Let us term any change to the body map(s) an affect. Some changes set off alarm bells (metaphorically speaking); these are the negatively valenced affects. Some changes restore the body map to something more closely resembling the primordial representation; these are the positively valenced affects, those we may experience as well-being. Every significant change to the body map gives rise to signals that go to the body (including the brain) in order to orchestrate a response to the change in body map. Signals via peripheral nerves place the viscera (e.g. heart) in the state most commonly associated with the type of triggering situation; signals to the motor system prompt skeletal muscles to adjust body posture or facial expression; endocrine and peptide systems are activated and their chemical actions result in further changes to body and brain states; neurotransmitter nuclei are activated (Damasio 1994 p138). One consequence of the neurotransmitter responses is a change in the speed with which mental images are formed, discarded, attended, evoked, as well as a change in the style of thinking that operates on those images (Damasio 1994 p163). The effect is to associate with the triggering affect a momentary thought-action repertoire. To illustrate, consider affects that correspond to specific emotions: fear is linked with the urge to escape, anger with the urge to attack, disgust with the urge to expel. These urges are not invariably translated into action; rather, people’s ideas about possible courses of action narrow in on a specific set of behavioural options. The resultant thought-action repertoire aids decision-making by, as it were, shining the light on a subset of options and eliminating the remaining options by simply removing them from consideration. Reasoning has been equipped with a notion of relevance based on affect, which in turn is based on embodiment.

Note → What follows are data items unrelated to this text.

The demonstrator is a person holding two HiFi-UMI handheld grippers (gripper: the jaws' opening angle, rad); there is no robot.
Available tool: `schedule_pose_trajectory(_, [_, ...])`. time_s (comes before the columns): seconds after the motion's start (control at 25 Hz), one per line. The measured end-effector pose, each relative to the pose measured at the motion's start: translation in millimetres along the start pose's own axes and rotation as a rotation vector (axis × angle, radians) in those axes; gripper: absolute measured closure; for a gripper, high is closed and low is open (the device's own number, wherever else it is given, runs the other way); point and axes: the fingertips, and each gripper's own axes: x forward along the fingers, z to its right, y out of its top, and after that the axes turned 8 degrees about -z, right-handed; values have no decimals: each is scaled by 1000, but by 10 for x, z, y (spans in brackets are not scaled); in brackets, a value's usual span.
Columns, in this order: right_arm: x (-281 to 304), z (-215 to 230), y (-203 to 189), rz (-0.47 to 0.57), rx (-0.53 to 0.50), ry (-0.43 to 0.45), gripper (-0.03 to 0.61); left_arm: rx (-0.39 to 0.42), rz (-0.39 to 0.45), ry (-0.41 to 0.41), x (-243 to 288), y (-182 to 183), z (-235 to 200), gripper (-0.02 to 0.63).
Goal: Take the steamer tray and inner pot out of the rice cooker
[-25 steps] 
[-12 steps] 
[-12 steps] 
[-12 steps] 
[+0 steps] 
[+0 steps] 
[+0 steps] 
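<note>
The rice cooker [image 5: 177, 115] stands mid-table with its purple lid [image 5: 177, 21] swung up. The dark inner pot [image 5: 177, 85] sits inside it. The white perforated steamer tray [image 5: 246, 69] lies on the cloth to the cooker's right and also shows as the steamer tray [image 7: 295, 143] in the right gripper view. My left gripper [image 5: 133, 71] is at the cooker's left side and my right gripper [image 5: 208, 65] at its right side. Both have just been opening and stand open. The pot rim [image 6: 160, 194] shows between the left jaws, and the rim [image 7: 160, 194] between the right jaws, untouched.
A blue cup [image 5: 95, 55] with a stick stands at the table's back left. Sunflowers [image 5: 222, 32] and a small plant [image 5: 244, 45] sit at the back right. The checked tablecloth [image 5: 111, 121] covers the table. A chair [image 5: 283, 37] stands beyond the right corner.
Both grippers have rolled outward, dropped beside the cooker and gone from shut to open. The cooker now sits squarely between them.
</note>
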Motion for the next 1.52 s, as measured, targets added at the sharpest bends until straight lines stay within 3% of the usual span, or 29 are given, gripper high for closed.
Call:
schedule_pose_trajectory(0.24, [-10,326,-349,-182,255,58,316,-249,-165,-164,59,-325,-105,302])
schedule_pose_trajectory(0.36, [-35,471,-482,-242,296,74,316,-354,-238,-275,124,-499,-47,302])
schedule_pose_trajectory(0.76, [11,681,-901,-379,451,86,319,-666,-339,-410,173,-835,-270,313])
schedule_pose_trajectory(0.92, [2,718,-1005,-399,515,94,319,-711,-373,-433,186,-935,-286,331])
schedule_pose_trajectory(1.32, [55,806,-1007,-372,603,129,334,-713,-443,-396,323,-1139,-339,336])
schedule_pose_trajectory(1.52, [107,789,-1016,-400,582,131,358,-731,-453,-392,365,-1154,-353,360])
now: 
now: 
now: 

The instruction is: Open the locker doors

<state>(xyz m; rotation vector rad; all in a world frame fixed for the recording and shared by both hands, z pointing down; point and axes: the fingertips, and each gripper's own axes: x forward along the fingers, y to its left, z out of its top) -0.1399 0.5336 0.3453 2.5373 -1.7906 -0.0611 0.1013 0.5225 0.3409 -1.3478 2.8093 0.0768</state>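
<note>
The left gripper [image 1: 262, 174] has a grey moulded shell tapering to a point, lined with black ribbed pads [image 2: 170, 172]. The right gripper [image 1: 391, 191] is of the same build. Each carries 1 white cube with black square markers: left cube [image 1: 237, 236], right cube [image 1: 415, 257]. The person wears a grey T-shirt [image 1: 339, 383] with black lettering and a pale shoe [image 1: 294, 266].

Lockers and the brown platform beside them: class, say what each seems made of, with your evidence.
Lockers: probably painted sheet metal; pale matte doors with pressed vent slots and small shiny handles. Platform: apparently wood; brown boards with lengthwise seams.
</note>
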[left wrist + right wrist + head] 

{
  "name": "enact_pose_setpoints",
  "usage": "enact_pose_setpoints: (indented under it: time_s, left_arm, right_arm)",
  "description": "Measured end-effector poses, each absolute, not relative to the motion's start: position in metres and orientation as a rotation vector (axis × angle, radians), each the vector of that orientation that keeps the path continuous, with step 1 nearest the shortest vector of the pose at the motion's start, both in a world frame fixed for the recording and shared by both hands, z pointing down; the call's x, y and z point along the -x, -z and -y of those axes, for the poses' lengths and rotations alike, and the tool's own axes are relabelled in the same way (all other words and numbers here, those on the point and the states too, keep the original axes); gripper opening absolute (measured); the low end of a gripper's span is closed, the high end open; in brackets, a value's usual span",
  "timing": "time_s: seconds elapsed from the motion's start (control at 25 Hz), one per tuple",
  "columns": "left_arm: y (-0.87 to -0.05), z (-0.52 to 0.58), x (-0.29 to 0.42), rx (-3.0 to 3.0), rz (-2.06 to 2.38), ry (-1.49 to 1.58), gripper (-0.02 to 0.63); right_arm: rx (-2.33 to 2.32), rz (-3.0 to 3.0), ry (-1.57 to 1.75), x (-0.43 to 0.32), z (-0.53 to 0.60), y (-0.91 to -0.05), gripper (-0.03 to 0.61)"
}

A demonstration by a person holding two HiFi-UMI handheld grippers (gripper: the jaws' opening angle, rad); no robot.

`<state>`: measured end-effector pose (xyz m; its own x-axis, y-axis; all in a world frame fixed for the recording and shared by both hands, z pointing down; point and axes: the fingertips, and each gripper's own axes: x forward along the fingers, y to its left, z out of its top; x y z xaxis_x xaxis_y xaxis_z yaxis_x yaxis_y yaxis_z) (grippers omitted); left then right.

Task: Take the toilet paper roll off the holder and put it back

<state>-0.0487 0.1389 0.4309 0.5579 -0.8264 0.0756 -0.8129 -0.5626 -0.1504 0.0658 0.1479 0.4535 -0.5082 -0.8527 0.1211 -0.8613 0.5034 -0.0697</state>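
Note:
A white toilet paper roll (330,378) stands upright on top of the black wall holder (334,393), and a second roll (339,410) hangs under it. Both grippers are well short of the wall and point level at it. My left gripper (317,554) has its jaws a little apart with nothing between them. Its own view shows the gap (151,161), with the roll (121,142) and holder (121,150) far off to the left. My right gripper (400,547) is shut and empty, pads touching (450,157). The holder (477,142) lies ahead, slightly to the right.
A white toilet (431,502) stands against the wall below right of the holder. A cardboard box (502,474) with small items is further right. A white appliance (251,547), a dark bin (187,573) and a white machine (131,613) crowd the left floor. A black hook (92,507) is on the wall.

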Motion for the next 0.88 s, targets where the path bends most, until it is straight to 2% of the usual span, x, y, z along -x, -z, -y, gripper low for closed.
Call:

The presence of somatic markers, deriving from changes to the body maps, supports a kind of cognition quite distinct from deduction. Instead of a slow, step-by-step process which is intentional, controllable, consciously accessible and viewable, sequential, and demanding of attentional resources, the system based on somatic markers typically operates swiftly and effortlessly, unintentionally and automatically, without demanding attentional resources. We may call the system based on somatic markers intuition, because only the results of processing enter awareness, not the intermediate steps. Intuition is basically a one-step process as far as conscious awareness is concerned. Not only is a notion of relevance built into intuition, this notion is more general than ‘relevance as attention-paid-to’, because the operation of somatic markers can be unconscious.
Finally, the operation of intuition does not exclude the possibility of symbol manipulation, but clearly does not require it, and instead offers a natural form of analogical ‘reasoning’ by virtue of the links between a categorical representation and its subsidiary iconic representations. The human brain is a semantic engine, rather than the syntactic engine envisaged by Dennett.